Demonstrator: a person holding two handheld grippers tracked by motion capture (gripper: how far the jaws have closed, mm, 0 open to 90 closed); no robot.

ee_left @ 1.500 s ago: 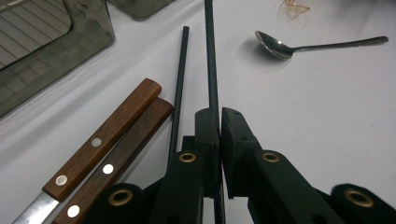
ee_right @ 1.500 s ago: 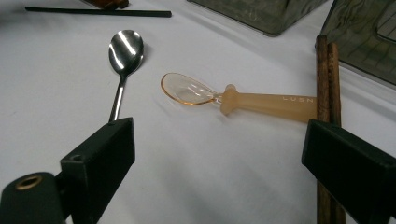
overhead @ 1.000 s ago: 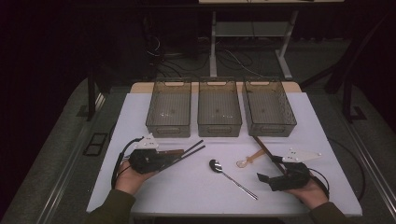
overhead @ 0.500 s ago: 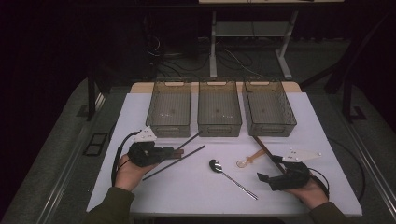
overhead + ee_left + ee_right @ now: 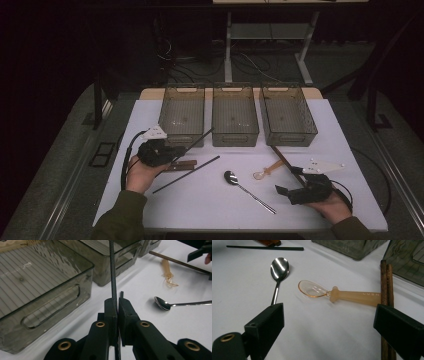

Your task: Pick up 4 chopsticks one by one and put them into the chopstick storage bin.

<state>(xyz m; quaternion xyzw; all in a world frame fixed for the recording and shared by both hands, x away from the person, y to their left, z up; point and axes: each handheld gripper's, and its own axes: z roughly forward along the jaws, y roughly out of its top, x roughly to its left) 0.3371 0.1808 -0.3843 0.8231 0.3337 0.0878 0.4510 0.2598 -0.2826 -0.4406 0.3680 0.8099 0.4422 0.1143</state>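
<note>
chopstick: black [image 5: 113,270], clamped low in left gripper [image 5: 172,150]; in the high view its tip [image 5: 202,136] slants up toward the left bin's front wall, lifted off the table
second chopstick: black mate [image 5: 186,174] flat on the white table [image 5: 210,210], just below and right of the left hand
left fingers: pressed together [image 5: 110,312] on the chopstick, hardly a gap; stick runs straight up between them
left bin: smoky clear, ribbed floor, looks empty [image 5: 32,285]; nearest to the held stick
middle bin: [image 5: 235,117] beside it, looks empty
right bin: [image 5: 287,115] looks empty
right gripper: [image 5: 329,337] low over the table near the front right, fingers wide apart [image 5: 265,327], nothing between them
steel spoon: [image 5: 278,268] on the table, ahead of the right gripper
clear spoon: amber handle [image 5: 352,296], bowl toward the steel spoon
brown chopsticks: pair [image 5: 385,280] lying side by side, crossing the amber handle's end, close by the right finger
brown block: small wooden piece [image 5: 181,165] near left hand, use unclear
step: sorting cutlery into bins, likely; first chopstick picked, in carry toward left bin
next move: lift the tip over the bin rim, level the stick along the bin's length, then part the fingers; risk is the tip catching on the front wall
after: right gripper well placed for a spoon or the brown pair
</note>
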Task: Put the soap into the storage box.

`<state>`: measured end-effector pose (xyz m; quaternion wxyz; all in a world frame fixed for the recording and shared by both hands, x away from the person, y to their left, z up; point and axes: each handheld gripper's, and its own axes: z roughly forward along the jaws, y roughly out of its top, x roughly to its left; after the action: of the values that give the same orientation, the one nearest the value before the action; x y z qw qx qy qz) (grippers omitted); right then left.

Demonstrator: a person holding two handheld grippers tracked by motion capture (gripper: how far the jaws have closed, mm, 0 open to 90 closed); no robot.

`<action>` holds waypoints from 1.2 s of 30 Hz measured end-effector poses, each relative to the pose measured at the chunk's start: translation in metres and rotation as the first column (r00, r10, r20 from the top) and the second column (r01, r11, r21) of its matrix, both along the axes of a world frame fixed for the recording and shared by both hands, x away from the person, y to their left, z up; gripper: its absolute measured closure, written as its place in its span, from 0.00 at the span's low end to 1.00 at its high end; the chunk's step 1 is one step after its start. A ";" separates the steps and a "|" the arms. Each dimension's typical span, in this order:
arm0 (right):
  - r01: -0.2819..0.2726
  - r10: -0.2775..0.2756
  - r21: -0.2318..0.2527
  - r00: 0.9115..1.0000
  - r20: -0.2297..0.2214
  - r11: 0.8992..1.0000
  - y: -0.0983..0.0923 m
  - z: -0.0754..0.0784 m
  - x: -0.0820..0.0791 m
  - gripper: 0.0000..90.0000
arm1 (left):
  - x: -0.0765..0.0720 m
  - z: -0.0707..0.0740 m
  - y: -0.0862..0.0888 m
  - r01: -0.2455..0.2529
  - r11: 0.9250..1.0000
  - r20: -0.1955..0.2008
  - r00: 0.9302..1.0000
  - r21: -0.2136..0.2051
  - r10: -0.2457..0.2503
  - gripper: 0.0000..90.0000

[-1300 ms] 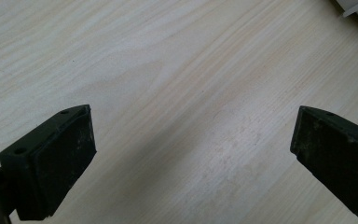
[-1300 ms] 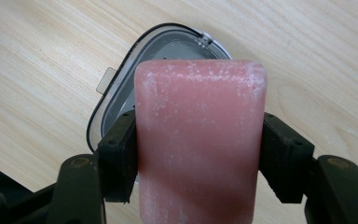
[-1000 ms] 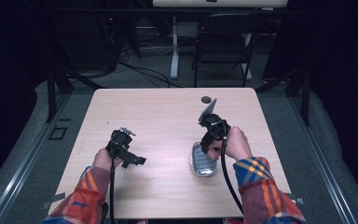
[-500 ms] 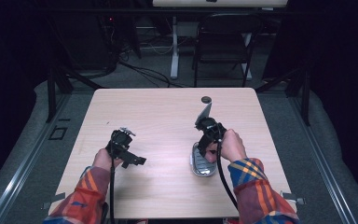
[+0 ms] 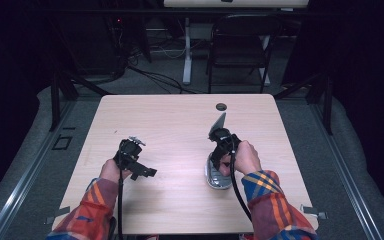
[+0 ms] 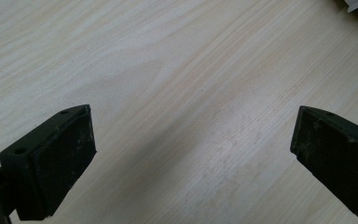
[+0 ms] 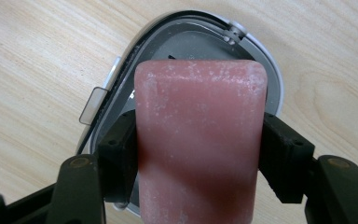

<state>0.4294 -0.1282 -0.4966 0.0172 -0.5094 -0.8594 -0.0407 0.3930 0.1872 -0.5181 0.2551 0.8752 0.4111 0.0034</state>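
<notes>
Clamped in the right gripper (image 7: 200, 154), a pink soap bar (image 7: 199, 135) sits squarely between the two black jaws, their pads pressed to its sides. Directly beyond it, an oval grey soap case (image 7: 256, 60) lies open on the wooden table (image 5: 180, 120). Well off to one side, the left gripper (image 6: 191, 158) rests with jaws spread wide over bare wood.

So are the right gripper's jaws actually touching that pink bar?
Touching. The right gripper view shows the right gripper with both jaws pressed against the sides of the pink bar, above the open case.
</notes>
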 end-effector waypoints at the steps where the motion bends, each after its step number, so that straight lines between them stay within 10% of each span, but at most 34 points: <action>1: -0.010 0.010 -0.016 1.000 -0.020 1.000 0.000 0.001 0.001 0.41 | 0.000 0.000 0.000 0.001 1.000 -0.001 1.000 0.001 -0.001 0.00; 21: 0.002 0.000 0.043 0.999 -0.044 0.999 -0.010 0.007 -0.005 0.40 | 0.000 0.000 0.000 0.004 1.000 -0.003 1.000 0.003 -0.004 0.00; 36: -0.036 0.031 0.087 0.998 0.057 0.996 -0.023 0.027 -0.014 0.40 | 0.000 -0.001 -0.001 0.002 1.000 -0.005 1.000 0.004 -0.002 0.00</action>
<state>0.4150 -0.1515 -0.4700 0.0164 -0.4924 -0.8653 -0.0925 0.3927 0.1864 -0.5191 0.2523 0.8762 0.4107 0.0015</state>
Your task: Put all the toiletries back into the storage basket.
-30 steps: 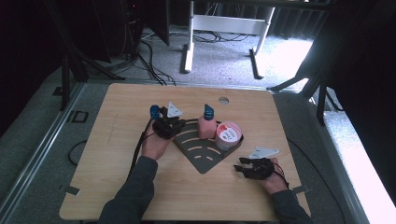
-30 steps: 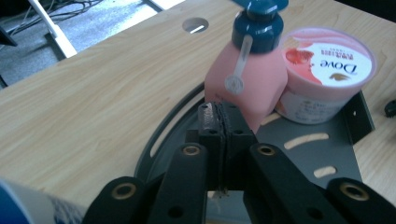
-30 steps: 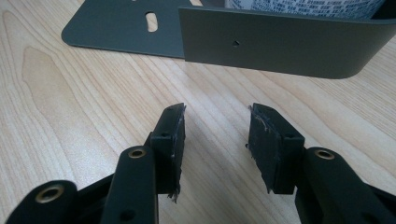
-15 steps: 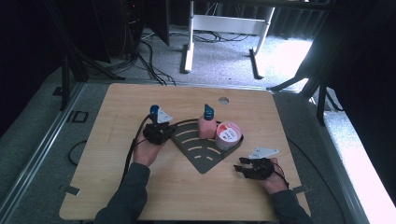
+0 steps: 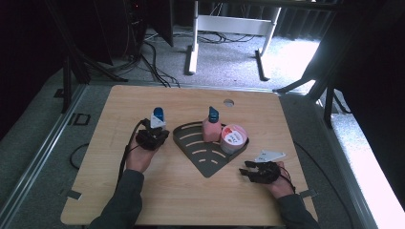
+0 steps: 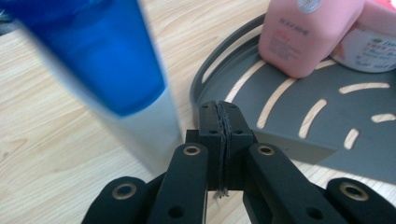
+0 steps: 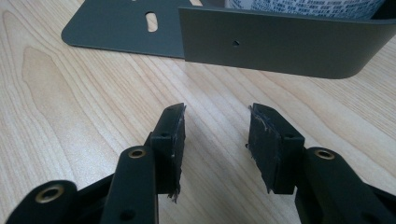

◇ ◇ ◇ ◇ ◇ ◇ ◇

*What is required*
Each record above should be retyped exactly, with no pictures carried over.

*Written reply*
Demonstrator: a person holding two handheld grippers tracked by motion capture (gripper: how far the jaws have closed, mm, 0 open to 90 closed); no robot.

ee_left @ 1.500 s ago: 
ee_right @ 1.500 s ago: 
overhead @ 1.000 s ago: 
overhead @ 0.500 s ago: 
overhead + ee_left + ee_right @ now: 

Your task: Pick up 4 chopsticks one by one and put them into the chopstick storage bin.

<state>(xyz m; quaternion xyzw; all in a world frame fixed for the recording and shared by both hands, x away from the person, y to their left, z up; point and axes: each handheld gripper's, and its own axes: z roughly forward along the jaws, y roughly out of its top, x roughly to its left) 0.3371 0.1808 -0.3843 0.8231 0.3337 0.0878 0.4510 0.2598 -0.2826 -0.4406 0.3680 0.8099 0.4422 0.1143</state>
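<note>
chopstick: black [image 5: 113,270], clamped low in left gripper [image 5: 172,150]; in the high view its tip [image 5: 202,136] slants up toward the left bin's front wall, lifted off the table
second chopstick: black mate [image 5: 186,174] flat on the white table [image 5: 210,210], just below and right of the left hand
left fingers: pressed together [image 5: 110,312] on the chopstick, hardly a gap; stick runs straight up between them
left bin: smoky clear, ribbed floor, looks empty [image 5: 32,285]; nearest to the held stick
middle bin: [image 5: 235,117] beside it, looks empty
right bin: [image 5: 287,115] looks empty
right gripper: [image 5: 329,337] low over the table near the front right, fingers wide apart [image 5: 265,327], nothing between them
steel spoon: [image 5: 278,268] on the table, ahead of the right gripper
clear spoon: amber handle [image 5: 352,296], bowl toward the steel spoon
brown chopsticks: pair [image 5: 385,280] lying side by side, crossing the amber handle's end, close by the right finger
brown block: small wooden piece [image 5: 181,165] near left hand, use unclear
step: sorting cutlery into bins, likely; first chopstick picked, in carry toward left bin
next move: lift the tip over the bin rim, level the stick along the bin's length, then part the fingers; risk is the tip catching on the front wall
after: right gripper well placed for a spoon or the brown pair
</note>
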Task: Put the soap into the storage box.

`<state>`: measured end-effector pose (xyz m; quaternion wxyz; all in a world frame fixed for the recording and shared by both hands, x away from the person, y to their left, z up; point and axes: each handheld gripper's, and its own axes: z roughly forward along the jaws, y roughly out of its top, x roughly to its left; after the action: of the values that give the same orientation, the one nearest the value before the action; x y z qw qx qy qz) (grippers omitted); right then left.

Demonstrator: a person holding two handheld grippers tracked by motion capture (gripper: how far the jaws have closed, mm, 0 open to 90 closed); no robot.

`<action>` holds waypoints from 1.2 s of 30 Hz measured end-effector poses, each relative to the pose measured at the chunk's start: translation in metres and rotation as the first column (r00, r10, r20 from the top) and the second column (r01, r11, r21) of its matrix, both along the axes of a world frame fixed for the recording and shared by both hands, x away from the person, y to their left, z up; gripper: its absolute measured closure, written as its place in its span, from 0.00 at the span's low end to 1.00 at its high end; the chunk's step 1 is one step after its start. A ";" separates the steps and a "|" the arms. Each dimension's typical span, in this order:
arm0 (right):
  - r01: -0.2819..0.2726
  - r10: -0.2775..0.2756
  - r21: -0.2318..0.2527
  - r00: 0.9115..1.0000
  - r20: -0.2297..0.2214
  - r11: 0.8992..1.0000
  - y: -0.0983..0.0923 m
  - z: -0.0754..0.0784 m
  - x: -0.0820..0.0791 m
  - gripper: 0.0000..90.0000
arm1 (left):
  - x: -0.0765..0.0720 m
  - z: -0.0707..0.0740 m
  - y: -0.0862..0.0888 m
  - r01: -0.2455..0.2529
  - r11: 0.9250..1.0000
  - r20: -0.1955..0.2008
  - r00: 0.9302..1.0000
  - r21: -0.2136..0.2051
  - r10: -0.2457..0.2503
  - gripper: 0.0000..90.0000

[-1300 ms] 
[-1300 ms] 
[-1000 ms] 
[-500 ms] 
[+0 ms] 
[+0 ms] 
[+0 ms] 

<state>0.4294 -0.1282 -0.4966 0.0172 -0.5094 -0.8594 -0.0407 0.3930 0.1872 -0.5181 0.2551 0.8752 0.4111 0.0034</state>
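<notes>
Clamped in the right gripper (image 7: 200, 154), a pink soap bar (image 7: 199, 135) sits squarely between the two black jaws, their pads pressed to its sides. Directly beyond it, an oval grey soap case (image 7: 256, 60) lies open on the wooden table (image 5: 180, 120). Well off to one side, the left gripper (image 6: 191, 158) rests with jaws spread wide over bare wood.

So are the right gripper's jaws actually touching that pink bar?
Touching. The right gripper view shows the right gripper with both jaws pressed against the sides of the pink bar, above the open case.
</notes>
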 end-effector waypoints at the steps where the motion bends, each after its step number, so that straight lines between them stay within 10% of each span, but at most 34 points: <action>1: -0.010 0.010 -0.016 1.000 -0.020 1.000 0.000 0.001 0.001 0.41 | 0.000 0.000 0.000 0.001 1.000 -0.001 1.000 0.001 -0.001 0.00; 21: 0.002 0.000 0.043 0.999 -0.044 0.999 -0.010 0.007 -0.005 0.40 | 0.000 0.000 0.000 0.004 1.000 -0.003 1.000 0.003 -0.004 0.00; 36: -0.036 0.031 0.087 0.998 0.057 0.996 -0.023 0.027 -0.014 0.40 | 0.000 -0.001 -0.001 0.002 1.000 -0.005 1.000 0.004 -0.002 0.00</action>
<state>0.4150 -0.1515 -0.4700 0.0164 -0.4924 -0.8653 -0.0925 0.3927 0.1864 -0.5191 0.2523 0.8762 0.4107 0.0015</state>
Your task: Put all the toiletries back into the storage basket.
-30 steps: 
-30 steps: 
-30 steps: 
-15 steps: 
+0 steps: 
+0 steps: 
+0 steps: 

Apart from this answer, nothing more is required.